Twain and the Steam Engine" ... all the thousand willing and handy servants of steam and electricity were working their way into favor. We had a steamboat or two on the Thames, we had steam war-ships, and the beginnings of a steam commercial marine; I was getting ready to send out an expedition to discover America" (Twain 270).
In 1753 the North American colonies saw the arrival of a machine that would bring incredible change: the first steam engine, later the symbol of the Industrial Revolution. It was so new that its owner ordered all its parts in triplicate, realizing that if anything broke, there would be no way to repair it locally (Cowan 74).
As transportation systems developed enough to ensure a steady supply of coal, and as steam engines became safer, factories began replacing millwheels: steam engines were more powerful, reliable, and convenient (Gordon and Malone 103). New, larger factories were built in the city, where the workers were, instead of always being by a river. Samuel Slater built a steam-powered textile mill in Providence, Rhode Island, in 1827. That mill was the first to mass-produce textiles in America (Gordon and Malone 165). Some mills continued to use their water wheels but depended upon steam engines for additional power and heat (Gordon and Malone 166). America gradually became less agrarian and more urban and industrial.
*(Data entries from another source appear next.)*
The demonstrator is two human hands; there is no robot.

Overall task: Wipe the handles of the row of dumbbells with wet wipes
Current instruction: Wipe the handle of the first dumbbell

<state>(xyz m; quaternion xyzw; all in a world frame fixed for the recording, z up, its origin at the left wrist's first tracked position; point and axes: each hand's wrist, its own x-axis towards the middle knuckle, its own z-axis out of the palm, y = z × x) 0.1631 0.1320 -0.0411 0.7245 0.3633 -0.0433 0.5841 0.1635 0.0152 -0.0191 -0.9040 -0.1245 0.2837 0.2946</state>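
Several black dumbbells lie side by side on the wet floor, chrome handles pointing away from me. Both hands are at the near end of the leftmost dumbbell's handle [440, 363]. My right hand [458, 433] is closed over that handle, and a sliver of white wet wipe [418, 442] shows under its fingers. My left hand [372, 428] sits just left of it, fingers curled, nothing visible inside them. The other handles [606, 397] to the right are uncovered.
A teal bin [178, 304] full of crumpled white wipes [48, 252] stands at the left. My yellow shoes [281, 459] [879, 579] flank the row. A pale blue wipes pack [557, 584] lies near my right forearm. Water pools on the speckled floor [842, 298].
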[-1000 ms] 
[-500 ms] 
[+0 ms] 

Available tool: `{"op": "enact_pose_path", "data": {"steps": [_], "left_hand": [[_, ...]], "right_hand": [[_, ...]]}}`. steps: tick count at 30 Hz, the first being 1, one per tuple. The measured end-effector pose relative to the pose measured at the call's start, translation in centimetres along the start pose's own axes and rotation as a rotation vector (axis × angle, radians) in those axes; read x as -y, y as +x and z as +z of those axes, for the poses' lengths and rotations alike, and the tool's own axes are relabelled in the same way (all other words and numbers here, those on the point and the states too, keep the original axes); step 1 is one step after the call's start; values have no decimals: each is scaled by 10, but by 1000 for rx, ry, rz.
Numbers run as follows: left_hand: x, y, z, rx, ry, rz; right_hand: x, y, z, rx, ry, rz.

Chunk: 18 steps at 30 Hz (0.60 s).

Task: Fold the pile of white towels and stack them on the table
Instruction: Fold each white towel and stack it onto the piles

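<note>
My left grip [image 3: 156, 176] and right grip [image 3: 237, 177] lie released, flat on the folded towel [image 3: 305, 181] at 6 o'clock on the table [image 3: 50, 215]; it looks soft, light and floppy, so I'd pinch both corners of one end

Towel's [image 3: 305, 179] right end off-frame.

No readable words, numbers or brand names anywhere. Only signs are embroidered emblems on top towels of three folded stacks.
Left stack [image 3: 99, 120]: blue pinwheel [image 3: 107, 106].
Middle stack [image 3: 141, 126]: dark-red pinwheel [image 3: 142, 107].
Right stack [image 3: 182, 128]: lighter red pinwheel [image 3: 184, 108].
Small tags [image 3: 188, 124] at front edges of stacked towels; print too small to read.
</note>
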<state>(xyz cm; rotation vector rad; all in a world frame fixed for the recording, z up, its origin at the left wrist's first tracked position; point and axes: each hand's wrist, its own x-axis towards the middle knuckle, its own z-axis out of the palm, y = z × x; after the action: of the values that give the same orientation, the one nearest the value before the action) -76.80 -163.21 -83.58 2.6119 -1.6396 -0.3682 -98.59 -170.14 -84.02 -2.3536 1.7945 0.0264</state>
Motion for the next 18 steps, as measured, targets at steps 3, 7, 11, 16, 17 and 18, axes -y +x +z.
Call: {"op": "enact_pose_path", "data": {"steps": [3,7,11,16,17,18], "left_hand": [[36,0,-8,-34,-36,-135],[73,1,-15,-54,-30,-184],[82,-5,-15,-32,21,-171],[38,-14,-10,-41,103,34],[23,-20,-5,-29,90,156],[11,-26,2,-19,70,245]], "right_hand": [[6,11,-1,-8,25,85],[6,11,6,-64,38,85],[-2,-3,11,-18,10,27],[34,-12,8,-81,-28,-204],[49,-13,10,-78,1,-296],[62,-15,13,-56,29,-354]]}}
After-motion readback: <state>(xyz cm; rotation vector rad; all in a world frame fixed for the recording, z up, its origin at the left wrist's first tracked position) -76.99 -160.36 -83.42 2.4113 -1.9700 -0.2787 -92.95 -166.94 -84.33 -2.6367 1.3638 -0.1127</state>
Steam engines generated a great deal of air pollution. While many people in the late 1800s considered the dark smoke as a sign of "progress," others saw it as dirty and a health hazard. Twain himself commented that "in St. Louis, and in London and Pittsburgh, you can't persuade a thing to look new; the coal-smoke turns it into an antiquity the moment you take your hand off it" (Gordon and Malone, 166-67). Once electrical power was more widespread, determined efforts to clean up the air met with more success. In Pittsburgh today, for example, the uncleaned buildings of the University of Pittsburgh are the only major reminder of this beautiful city's earlier dark skies.
Steam engines also made possible both steamboats and the railroad. Twain's love affair with steamboats has been well documented in his autobiography, Life on the Mississippi, and by others. By the time Twain published Connecticut Yankee, travel by steamboat was common, and the country was linked by railroad coast-to-coast. It was possible to travel from the East Coast to the West Coast by rail in about a week. Advertisements from the time period promote rail travel as safe, comfortable, even luxurious (Blaszcznyk).
Because the steam engine brought so many changes to America, it is understandable that Twain would use it in his novel to transform England in a similar way.